Social media, selfies, and depression

Filed under: Health, Technology, USA — Tags: , , , , , , — Nicholas @ 04:00

In The Free Press, Jonathan Haidt notes the inflection point at which young liberal women started to become depressed at a much higher rate than the rest of the population — a trend that has continued for over a decade:

In September 2020, Zach Goldberg, who was then a graduate student at Georgia State University, discovered something interesting in a dataset made public by Pew Research. Pew surveyed about 12,000 people in March 2020, during the first month of the COVID shutdowns. The survey included this item: “Has a doctor or other healthcare provider EVER told you that you have a mental health condition?” Goldberg graphed the percentage of respondents who said “yes” to that item as a function of their self-placement on the liberal-conservative 5-point scale and found that white liberals were much more likely to say yes than white moderates and conservatives. (His analyses for non-white groups generally found small or inconsistent relationships with politics.)

I wrote to Goldberg and asked him to redo it for men and women separately, and for young vs. old separately. He did, and he found that the relationship to politics was much stronger for young (white) women. You can see Goldberg’s graph here, but I find it hard to interpret a three-way interaction using bar charts, so I downloaded the Pew dataset and created line graphs, which make it easier to interpret.

Here’s the same data, showing three main effects: gender (women higher), age (youngest groups higher), and politics (liberals higher). The graphs also show three two-way interactions (young women higher, liberal women higher, young liberals higher). And there’s an important three-way interaction: it is the young liberal women who are highest.

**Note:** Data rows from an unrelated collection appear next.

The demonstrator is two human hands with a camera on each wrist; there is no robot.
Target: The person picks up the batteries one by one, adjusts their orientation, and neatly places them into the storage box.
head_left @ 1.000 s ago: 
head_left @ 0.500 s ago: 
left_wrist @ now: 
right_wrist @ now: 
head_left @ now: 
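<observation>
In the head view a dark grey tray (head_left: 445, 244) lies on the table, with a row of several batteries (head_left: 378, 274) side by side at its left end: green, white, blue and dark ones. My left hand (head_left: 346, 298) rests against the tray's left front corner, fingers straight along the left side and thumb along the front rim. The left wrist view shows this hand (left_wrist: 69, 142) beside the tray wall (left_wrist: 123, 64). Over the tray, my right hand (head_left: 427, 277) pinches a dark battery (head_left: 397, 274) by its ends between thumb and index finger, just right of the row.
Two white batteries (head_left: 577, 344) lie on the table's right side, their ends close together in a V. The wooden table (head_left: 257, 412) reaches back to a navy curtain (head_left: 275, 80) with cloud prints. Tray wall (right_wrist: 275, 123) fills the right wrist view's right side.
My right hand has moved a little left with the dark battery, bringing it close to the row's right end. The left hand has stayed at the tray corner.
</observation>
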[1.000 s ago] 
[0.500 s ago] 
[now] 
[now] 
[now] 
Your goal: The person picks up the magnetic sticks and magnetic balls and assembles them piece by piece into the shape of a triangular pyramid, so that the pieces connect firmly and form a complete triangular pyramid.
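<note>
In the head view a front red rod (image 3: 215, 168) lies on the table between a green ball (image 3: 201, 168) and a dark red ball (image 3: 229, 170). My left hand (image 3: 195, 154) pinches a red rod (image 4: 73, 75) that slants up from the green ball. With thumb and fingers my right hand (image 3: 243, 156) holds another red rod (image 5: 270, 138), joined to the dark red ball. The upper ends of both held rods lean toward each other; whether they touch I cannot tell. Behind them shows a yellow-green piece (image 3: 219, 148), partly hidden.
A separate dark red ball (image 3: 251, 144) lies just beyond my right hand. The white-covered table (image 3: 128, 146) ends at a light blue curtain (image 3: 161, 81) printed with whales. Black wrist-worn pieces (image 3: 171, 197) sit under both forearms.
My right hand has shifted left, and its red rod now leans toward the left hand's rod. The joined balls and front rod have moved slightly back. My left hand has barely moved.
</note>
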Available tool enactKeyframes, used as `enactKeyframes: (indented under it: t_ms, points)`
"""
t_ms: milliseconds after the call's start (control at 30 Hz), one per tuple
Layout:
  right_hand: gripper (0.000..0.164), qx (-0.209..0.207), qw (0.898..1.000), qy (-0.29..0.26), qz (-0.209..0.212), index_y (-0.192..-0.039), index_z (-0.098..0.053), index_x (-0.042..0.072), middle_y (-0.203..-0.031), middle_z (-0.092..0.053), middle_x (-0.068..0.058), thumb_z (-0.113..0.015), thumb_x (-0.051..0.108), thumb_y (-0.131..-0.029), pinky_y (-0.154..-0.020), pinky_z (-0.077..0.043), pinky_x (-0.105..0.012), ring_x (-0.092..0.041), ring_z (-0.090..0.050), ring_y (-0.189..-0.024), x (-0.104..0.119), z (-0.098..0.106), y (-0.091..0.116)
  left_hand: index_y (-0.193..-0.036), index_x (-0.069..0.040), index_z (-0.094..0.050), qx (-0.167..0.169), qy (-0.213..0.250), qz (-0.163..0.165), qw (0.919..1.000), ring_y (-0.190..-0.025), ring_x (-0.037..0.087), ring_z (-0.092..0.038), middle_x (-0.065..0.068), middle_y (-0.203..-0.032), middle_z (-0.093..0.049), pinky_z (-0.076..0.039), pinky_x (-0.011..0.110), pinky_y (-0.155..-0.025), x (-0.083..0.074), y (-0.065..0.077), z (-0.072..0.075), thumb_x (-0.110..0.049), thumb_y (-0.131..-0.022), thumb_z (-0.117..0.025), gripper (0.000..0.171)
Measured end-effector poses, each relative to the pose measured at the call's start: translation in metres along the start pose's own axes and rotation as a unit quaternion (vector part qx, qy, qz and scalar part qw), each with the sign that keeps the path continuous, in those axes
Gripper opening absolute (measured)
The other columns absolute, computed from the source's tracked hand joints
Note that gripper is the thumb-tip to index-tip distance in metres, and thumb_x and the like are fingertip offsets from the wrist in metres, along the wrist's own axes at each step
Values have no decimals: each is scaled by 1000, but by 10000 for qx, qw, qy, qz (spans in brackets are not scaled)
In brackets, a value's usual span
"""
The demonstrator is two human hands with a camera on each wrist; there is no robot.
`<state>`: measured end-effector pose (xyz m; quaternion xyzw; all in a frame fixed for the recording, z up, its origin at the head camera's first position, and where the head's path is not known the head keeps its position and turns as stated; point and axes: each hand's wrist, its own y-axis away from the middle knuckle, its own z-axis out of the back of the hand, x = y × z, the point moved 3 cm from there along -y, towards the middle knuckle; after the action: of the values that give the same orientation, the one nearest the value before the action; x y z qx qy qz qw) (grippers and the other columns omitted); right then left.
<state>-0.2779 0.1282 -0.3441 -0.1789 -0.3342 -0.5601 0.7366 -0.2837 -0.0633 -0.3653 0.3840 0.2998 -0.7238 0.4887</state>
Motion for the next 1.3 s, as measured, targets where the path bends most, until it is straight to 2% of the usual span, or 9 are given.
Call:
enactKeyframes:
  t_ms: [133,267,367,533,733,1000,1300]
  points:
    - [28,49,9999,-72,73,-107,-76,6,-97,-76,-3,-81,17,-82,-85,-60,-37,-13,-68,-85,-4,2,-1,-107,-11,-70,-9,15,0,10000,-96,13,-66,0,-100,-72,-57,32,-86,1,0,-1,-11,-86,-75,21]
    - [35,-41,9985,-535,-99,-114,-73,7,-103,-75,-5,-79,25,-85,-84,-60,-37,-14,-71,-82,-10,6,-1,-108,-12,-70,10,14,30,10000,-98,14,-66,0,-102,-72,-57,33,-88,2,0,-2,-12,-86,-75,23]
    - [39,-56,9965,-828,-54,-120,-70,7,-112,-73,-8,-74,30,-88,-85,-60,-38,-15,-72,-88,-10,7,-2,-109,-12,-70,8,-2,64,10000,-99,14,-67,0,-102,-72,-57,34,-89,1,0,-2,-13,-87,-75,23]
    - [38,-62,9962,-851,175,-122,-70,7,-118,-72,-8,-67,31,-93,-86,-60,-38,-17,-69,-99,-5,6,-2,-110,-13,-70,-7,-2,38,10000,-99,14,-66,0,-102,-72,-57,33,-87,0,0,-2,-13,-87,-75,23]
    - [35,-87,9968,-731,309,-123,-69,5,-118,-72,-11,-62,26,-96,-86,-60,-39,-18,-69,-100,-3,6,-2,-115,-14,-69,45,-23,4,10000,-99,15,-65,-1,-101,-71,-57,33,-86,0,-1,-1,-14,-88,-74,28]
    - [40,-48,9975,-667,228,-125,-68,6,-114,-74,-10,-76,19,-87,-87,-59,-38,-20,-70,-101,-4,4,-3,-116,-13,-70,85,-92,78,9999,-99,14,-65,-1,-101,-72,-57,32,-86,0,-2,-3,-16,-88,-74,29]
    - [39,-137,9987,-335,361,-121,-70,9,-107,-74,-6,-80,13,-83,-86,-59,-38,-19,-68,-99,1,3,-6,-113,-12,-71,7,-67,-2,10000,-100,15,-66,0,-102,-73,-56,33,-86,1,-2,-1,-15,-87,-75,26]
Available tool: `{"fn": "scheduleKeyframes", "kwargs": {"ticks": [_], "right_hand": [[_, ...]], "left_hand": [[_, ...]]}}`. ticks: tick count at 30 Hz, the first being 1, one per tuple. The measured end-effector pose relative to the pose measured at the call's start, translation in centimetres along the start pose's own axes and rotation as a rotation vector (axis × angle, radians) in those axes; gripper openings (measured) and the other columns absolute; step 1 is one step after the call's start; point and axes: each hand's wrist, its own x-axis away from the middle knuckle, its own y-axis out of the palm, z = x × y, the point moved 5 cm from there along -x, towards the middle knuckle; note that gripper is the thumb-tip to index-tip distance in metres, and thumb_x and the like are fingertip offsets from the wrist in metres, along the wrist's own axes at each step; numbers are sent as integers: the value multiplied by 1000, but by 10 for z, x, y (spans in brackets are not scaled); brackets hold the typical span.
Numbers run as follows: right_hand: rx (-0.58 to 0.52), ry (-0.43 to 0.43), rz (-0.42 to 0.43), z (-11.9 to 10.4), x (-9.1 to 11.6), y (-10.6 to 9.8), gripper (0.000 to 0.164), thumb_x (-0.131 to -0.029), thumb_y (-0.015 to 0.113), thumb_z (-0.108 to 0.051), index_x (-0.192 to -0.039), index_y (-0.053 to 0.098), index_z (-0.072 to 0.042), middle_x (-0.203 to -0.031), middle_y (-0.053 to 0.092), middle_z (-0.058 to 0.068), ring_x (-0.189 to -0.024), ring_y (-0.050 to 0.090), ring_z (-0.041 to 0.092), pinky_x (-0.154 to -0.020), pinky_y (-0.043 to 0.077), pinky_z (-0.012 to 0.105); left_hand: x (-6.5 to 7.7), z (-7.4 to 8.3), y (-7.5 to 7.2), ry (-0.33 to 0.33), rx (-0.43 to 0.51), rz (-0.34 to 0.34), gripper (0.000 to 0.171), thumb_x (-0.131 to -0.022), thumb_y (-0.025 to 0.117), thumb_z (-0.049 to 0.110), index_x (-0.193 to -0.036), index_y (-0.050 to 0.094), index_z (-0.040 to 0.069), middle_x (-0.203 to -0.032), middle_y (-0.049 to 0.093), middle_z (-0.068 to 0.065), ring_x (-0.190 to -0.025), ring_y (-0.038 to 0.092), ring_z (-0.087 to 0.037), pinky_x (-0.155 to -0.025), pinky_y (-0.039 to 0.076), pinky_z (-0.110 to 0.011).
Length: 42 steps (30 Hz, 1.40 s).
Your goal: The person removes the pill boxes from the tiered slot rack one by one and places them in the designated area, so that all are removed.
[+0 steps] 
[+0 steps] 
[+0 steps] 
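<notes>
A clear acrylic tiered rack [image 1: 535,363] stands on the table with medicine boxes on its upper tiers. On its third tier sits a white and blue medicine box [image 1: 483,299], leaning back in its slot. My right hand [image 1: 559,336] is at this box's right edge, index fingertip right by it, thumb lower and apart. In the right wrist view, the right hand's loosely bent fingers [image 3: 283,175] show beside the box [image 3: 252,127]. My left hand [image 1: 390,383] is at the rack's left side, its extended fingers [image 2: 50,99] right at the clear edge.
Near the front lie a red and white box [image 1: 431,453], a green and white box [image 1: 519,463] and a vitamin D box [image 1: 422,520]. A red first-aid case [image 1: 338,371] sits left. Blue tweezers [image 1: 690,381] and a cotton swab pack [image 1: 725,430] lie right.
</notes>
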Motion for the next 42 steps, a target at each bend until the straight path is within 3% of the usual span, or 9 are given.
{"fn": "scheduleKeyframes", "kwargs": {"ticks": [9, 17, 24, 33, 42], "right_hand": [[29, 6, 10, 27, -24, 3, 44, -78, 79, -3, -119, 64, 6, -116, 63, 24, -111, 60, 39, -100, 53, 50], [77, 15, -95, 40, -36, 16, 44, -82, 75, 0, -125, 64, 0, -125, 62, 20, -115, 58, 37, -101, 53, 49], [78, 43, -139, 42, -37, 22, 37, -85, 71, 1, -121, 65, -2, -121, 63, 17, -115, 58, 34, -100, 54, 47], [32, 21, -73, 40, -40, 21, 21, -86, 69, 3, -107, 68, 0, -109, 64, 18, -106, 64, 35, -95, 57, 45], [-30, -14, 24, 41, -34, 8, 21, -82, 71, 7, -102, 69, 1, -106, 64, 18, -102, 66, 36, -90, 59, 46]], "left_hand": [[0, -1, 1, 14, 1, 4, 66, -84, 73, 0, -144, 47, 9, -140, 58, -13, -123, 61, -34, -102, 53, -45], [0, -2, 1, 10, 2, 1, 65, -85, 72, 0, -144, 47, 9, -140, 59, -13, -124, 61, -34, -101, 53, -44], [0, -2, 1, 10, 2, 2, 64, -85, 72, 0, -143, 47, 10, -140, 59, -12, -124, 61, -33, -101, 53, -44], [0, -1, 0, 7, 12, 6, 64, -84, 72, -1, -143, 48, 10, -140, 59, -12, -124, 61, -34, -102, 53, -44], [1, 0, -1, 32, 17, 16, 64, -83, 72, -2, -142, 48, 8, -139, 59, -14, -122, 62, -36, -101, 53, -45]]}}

They are so high that a majority of them said yes, they had been told that they have a mental health condition.

Data from Pew Research, American Trends Panel Wave 64. The survey was fielded March 19–24, 2020.
Graphed by Jon Haidt.

In recent weeks — since the publication of the CDC’s report on the high and rising rates of depression and anxiety among teens — there has been a lot of attention to a different study that shows the gender-by-politics interaction — Gimbrone, Bates, Prins & Keyes (2022), titled: “The politics of depression: Diverging trends in internalizing symptoms among US adolescents by political beliefs”. Gimbrone et al. examined trends in the Monitoring the Future dataset, which is the only major U.S. survey of adolescents that asks high school students (seniors) to self-identify as liberal or conservative (using a 5-point scale). The survey asks four items about mood/depression. Gimbrone et al. found that prior to 2012 there were no sex differences and only a small difference between liberals and conservatives. But beginning in 2012, the liberal girls began to rise, and they rose the most. The other three groups followed suit, although none rose as much, in absolute terms, as did the liberal girls (who rose .73 points since 2010, on a 5-point scale where the standard deviation is .89).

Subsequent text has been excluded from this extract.